Abstract
The current national opioid crisis poses challenges to the physician–patient relationship. This vignette describes a patient scenario which served as a personal reminder of how the physicians caring role must remain the highest priority while trying to address prescribing concerns.
Keywords
“Her urine drug screen was positive for cocaine—I knew it!” the nurse exclaimed. “I knew she was playing us. Now we can finally cutoff her narcotic prescriptions.” A small group of staff gathered around to hear the story. When I got a little closer, I heard someone mention D., one of my long time patients with opiate-dependent chronic neck pain. I soon realized that it was D. whom all the fuss was about.
D. has had a difficult life. She grew up in a poor suburban neighborhood with both parents jailed at various times for drug offenses. She somehow managed to get through nursing school on scholarship, but her career was derailed when she was involved in a motor vehicle accident which left her with debilitating neck and back injuries. A single mother of 2 young children, she has survived on a small income from part-time home health nursing work and public assistance. Now in her early 30s, she seems to be in a steady equilibrium, trying to get by and make the most she can of her life.
D. and I have a nice relationship that has evolved over the last few years, and I enjoy her visits. I have met her children, and we have had many discussions about her life and its challenges. She reliably shows up for her appointments and adheres to the rules of our opiate monitoring program where we closely track appropriate timing of medication refills and require regular urine drug testing. In addition to pain management, D. is treated medically for hypertension and sees our psychologist for stress issues and anxiety.
I was caught off guard and very concerned by the positive urine cocaine screen. I felt myself begin to question D.’s honesty, but I would have to give her the benefit of the doubt and hear her story without judgment. Why? Because I am her physician.
The opioid epidemic is real, and greater awareness of the risks and often tragic consequences of opioid addiction has certainly made me seek alternatives whenever possible and work harder to wean some of my opioid-dependent patients. The media fervor around this issue, however, can sometimes tempt me and our staff to turn against our patients. “Let’s just send them all to Pain Management!” is a common desperate plea. Unfortunately, many of our patients have insurance or other logistical challenges to seeing a pain management consultant. The pain consultant is a valuable partner but may not have a relationship or connection with these patients that is years in the making, which may limit their ability to fully appreciate the greater context of patients’ opioid use. Pain is often entwined with other medical and life challenges and cannot be as easily delegated to a specialist as say, a skin lesion. The primary care clinician’s role in caring for these patients is foundational.

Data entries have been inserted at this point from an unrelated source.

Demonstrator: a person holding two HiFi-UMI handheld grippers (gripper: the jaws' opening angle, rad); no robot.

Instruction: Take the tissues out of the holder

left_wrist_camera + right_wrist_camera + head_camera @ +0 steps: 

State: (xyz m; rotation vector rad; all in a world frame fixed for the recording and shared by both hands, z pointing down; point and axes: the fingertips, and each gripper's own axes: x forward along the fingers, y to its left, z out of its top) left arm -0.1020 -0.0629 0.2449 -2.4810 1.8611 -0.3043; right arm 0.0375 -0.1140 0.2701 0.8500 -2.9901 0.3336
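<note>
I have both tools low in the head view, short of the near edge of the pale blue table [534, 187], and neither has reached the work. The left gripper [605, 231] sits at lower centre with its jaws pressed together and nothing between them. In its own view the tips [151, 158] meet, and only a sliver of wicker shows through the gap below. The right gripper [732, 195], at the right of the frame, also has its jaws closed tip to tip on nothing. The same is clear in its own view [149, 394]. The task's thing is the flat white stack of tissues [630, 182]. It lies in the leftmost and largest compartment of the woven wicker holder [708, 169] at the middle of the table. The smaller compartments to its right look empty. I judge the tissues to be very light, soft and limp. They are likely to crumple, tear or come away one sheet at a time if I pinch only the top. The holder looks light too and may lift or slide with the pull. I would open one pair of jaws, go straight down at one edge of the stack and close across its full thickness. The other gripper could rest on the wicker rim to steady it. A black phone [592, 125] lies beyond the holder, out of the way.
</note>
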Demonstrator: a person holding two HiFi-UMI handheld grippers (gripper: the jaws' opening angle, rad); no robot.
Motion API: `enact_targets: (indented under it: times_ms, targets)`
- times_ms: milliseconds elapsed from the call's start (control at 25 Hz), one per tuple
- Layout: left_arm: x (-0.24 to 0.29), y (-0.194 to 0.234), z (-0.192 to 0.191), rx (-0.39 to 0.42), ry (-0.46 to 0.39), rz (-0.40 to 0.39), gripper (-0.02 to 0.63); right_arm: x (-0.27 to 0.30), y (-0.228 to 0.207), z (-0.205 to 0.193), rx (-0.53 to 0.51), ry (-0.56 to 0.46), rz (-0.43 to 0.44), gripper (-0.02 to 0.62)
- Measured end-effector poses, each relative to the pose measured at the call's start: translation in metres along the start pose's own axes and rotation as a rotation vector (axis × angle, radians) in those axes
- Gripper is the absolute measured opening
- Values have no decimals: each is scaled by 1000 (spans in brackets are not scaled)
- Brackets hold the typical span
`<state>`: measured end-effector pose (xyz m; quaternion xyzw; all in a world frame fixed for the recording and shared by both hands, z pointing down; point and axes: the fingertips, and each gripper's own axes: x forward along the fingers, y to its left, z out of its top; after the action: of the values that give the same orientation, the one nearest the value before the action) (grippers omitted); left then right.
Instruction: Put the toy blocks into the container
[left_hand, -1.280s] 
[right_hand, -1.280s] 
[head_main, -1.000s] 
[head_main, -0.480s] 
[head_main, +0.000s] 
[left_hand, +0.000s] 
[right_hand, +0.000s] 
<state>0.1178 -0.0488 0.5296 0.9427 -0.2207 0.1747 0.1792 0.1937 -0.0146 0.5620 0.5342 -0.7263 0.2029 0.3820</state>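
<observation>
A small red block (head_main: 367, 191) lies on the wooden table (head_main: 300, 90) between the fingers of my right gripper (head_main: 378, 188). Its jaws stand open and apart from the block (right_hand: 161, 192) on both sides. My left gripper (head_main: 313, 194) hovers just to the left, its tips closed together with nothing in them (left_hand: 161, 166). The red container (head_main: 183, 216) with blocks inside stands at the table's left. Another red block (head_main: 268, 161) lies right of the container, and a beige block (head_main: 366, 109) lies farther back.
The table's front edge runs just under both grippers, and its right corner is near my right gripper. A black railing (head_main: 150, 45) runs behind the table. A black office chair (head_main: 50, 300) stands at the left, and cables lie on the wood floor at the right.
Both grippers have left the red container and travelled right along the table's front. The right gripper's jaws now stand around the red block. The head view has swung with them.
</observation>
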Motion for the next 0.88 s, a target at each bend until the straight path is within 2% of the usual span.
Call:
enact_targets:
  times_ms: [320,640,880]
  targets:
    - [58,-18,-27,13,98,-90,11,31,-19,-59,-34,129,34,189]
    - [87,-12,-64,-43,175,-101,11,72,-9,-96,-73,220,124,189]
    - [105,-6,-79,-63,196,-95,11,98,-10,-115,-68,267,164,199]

Even in cases when patients have inarguably transgressed and broken our rules, we are still, at the core, a team of caring professionals. In some cases, we may be the only people in these patients’ lives to whom the word “caring” can be ascribed at all. What would happen if I just abruptly stopped prescribing D.’s pain medication with only a simple explanation like, “you broke the contract”? I fear that this would further destabilize her already fragile life, damage her confidence in physicians, and even tempt her to recede further into the substance abuse underworld.
This is not to say that I ignore the urine findings. D. deserves an empathic conversation and a chance to explain what happened. I hope that the connection we have developed will help her feel safe disclosing any struggles which have led her to use cocaine and accept any support our practice can offer. I will tell her that I cannot continue to prescribe controlled medication if she continues to use other illicit drugs, but the message will be delivered with compassion, optimism, and hope that she will get back on track. As a physician leader, I also need to acknowledge the difficulty of the support staff role, model this nonjudgmental approach, and inspire my care team to imagine life in her shoes before making conclusions. Role play, or even inviting some of my staff to join me in the exam room (with D.’s permission) is nonpunitive way to engage constructively in this effort.
The current opioid crisis is complex and exists at least in part because of irresponsible prescribing. But while we learn from past mistakes, we cannot misconstrue this as anything but an epidemic of the illness of addiction. As physicians and care teams, we are not here to scold, punish, or avoid the ill. We must care for them.